Rust starts from the underneath the surface and works it way out. I just bought a '98 SE that resided by the ocean front and I have no rust issues at all. It's all in the preparation at the factory. If there are no signs of rust now, you should be in pretty good shape for the future. Being in the collision business for 34 years the Pathfinder has not been a candidate for rust repairs. There may be some isolated instances, but for the most part it's good to go.


----------



## olimess (Jun 23, 2006)

johnebgoode said:


> Rust starts from the underneath the surface and works it way out. I just bought a '98 SE that resided by the ocean front and I have no rust issues at all. It's all in the preparation at the factory. If there are no signs of rust now, you should be in pretty good shape for the future. Being in the collision business for 34 years the Pathfinder has not been a candidate for rust repairs. There may be some isolated instances, but for the most part it's good to go.


Wow! That's hard to believe from what I've seen while searching for a Pathfinder. Virtually every single one had a problem around the window trim. Don't get me wrong .... the rest of the body on ALL the Pathfinders I viewed had NO rust anywhere else (with the exception of what I describe below).

Perhaps I'm getting the terminology confused or something. The areas where I have noticed rust on 99% of the pathfinders I viewed were on the bottom of the window trim (where the window comes up from). This area seems to bubble (to some degree) on all pathfinders I looked at pre-2001. Some had rust near the back window wiper pivot and fewer had rust on the bottom corners of the front windshield area.

Despite what I had seen I was still very keen on purchasing a Pathfinder. Today's the day I finalize the purchase. Just awaiting to hear the report from my inspector.

Anyways, if anyone has had or seen this issue with rusting I would really like to know!


----------



## inanima (May 10, 2004)

I've not see the rusting you described.
Most rusting issues seem to be frame related pre-96.

My 01 is relatively rust free-- excpet for the usual heat sheid rot and the step rails that are beginning the rot from the underside.


----------



## gajego (Jun 19, 2007)

inanima said:


> I've not see the rusting you described.
> Most rusting issues seem to be frame related pre-96.
> 
> My 01 is relatively rust free-- excpet for the usual heat sheid rot and the step rails that are beginning the rot from the underside.


Mine are the same, in fact after almost 7 years, there are 1 inch holes under each steprail.

Also there is runst under the windshield. (see my new thread)


----------



## bryfry (May 19, 2007)

I have a '99 SE and the rust seems to be only on the front bumper ends (bubbling) and on the bottoms of the step rails (I'm removing those soon anyway). It's been on salty Cape Cod all it's life, so it's not too bad. The body and paint are still excellent. Nothing in the spots you indicated.

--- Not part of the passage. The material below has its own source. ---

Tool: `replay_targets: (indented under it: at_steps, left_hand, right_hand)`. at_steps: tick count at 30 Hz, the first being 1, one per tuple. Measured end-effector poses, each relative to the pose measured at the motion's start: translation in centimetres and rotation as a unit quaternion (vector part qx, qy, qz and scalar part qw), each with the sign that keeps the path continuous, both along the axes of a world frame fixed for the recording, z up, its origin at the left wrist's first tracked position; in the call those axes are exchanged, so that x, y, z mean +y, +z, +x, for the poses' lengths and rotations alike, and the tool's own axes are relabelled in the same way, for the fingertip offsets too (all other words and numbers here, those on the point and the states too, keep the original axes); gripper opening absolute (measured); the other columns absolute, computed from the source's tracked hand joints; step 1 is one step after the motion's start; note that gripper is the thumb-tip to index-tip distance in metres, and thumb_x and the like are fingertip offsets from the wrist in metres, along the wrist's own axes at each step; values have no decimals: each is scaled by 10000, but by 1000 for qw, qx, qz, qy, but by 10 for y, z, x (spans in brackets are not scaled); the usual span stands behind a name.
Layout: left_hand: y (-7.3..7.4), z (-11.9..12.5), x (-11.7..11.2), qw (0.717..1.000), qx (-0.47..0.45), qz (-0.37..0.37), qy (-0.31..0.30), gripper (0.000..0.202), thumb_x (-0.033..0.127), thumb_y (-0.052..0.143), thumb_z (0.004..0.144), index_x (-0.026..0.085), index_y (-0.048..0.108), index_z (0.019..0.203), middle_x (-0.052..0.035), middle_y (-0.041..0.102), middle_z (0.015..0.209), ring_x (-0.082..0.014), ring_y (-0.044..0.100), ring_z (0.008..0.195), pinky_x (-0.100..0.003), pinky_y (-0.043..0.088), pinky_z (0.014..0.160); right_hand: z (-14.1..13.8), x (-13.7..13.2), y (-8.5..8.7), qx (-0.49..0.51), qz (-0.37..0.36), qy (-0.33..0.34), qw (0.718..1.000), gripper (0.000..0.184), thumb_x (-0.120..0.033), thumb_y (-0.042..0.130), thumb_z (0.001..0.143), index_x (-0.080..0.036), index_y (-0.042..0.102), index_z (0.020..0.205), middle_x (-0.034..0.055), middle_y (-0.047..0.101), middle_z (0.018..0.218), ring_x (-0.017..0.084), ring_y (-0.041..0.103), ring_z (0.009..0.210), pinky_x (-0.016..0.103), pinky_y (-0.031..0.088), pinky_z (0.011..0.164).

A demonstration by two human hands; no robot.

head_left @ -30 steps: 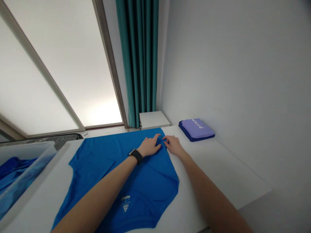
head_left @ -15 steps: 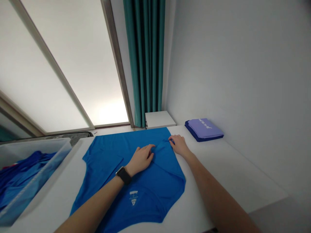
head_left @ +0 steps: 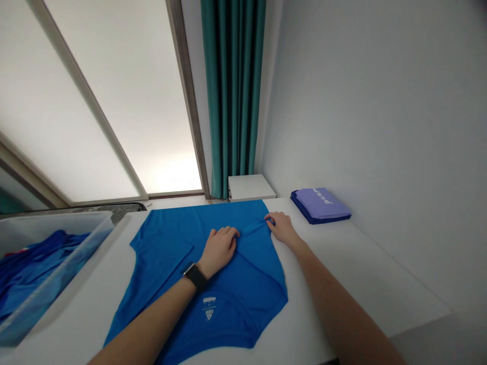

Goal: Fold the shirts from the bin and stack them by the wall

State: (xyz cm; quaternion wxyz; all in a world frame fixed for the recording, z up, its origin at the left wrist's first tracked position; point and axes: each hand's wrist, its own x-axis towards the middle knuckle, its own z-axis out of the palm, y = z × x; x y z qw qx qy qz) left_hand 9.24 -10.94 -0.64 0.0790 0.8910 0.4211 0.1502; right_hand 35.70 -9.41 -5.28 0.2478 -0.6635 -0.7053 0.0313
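Observation:
A blue T-shirt [head_left: 251,284] lies partly folded on the white table, its neckline and white label print toward me. My left hand [head_left: 219,248], with a black watch [head_left: 195,276] on the wrist, rests mid-shirt, its fingers curled down and closed on the cloth; the thumb is mostly hidden. At the shirt's right edge, my right hand [head_left: 281,228] pinches a bit of the fabric between thumb and fingers. A raised crease runs between the two hands.
Beyond my right hand lies a folded stack of purple and navy cloth [head_left: 323,204] near the wall. A translucent bin [head_left: 89,223] of blue garments stands at left. A small white cabinet [head_left: 251,187] and green curtain [head_left: 236,101] are behind the table.
My left fingers have curled in on the cloth, the hand shifting slightly left. The shirt's right side has drawn a little inward. My right hand keeps its pinch at the edge.

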Motion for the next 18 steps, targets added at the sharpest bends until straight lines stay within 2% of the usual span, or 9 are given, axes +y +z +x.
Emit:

The one thing that is somewhat inherant with Japanese vehicles is that all the brackets, shields, hardware, tubing, etc seems to corrode first and can be widespread. Watch for fuel and brake lines in front of the spare tire. This seems to be a common rusting area, especially the bracket that holds the fuel filter and the spare tire chain.. I'll probably have to buy a new one next time I replace my filter. Oh well. 

I'll put up with that stuff because I know the rest of the vehicle will outlast anything else that the Big Three can put out. I love my Pathy!


----------